現状報告!オタク女子ですが、エリート上司に愛されてます。
ドアノブを回し、玄関を開ける。

……そこにいたのは、お父さんかお母さんのお客さんではなく、宅配便でもなかった。


そこに、いたのは。



「あ、沙代。ちょうど良かった」


……まさかの、志木さんで。



ーーバタン‼︎


私は勢いよく玄関の戸を閉めた。


別に、志木さんを拒絶しているわけではない。
急に家に来られて、不快になったというわけでもない。


「沙代。急に尋ねてきてごめん。この一週間、職場ではちゃんと謝らなかったから、休日にきちんと話をしたくて」

戸の向こうから、志木さんの困ったような声が聞こえる。

困らせているのは、私。それはわかっているんだけれど。


「ダ、ダメです! こんな恰好してるとこ、見られるわけには……!」

そう。今日は一日中家に引きこもって絵を描いたりゲームしたりするつもりだったために、980円のトレーナーに、ズボンもジャージ。当然化粧はしていないし、髪も最低限梳かしただけ。普段はコンタクトだけれど、今日は丸メガネだ。

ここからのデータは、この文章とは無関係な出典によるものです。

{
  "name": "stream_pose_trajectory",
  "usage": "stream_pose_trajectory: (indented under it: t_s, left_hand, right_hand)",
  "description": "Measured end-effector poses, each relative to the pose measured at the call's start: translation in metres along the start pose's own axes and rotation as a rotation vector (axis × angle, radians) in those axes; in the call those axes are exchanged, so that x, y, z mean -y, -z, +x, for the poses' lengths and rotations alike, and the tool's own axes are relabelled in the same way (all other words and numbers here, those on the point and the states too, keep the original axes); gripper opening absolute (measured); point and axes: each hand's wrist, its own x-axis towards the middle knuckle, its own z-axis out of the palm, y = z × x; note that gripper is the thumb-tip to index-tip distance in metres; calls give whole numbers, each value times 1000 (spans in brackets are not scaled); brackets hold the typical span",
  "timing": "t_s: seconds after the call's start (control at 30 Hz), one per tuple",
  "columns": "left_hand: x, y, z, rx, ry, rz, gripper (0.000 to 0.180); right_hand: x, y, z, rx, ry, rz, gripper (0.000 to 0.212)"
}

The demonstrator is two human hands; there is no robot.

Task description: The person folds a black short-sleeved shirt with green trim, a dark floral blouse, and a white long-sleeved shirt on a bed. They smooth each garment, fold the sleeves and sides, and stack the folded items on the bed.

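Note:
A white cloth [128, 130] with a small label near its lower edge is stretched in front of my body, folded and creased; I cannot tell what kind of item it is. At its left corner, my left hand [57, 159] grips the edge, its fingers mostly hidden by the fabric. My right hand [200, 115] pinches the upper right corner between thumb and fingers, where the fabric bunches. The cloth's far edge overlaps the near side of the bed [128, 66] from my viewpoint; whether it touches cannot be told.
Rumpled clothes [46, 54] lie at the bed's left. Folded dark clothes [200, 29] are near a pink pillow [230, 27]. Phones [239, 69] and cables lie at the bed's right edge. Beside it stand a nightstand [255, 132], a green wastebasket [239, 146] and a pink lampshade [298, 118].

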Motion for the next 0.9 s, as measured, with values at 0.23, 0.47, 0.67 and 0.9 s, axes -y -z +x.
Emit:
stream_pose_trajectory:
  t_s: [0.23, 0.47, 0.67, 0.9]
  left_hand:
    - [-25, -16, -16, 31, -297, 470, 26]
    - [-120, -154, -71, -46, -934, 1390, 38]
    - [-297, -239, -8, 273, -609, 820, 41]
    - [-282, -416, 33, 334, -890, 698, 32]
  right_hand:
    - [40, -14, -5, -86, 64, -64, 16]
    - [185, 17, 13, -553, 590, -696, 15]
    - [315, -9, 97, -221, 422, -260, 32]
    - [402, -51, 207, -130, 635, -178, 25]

……志木さんならありのままの私を好きになってくれるんだろうな、と先日思ったこともあったけれど、それとこれとは違うというか……!
この姿を見られたら、私の女性としてのなにかが終わる気がして、とてもじゃないけど志木さんを家に迎え入れることはできなかった。


「沙代、沙代?」

だけど、志木さんがあまりにも困っているような様子を続けるから、仕方なく、戸を開けられない理由を正直に告げた。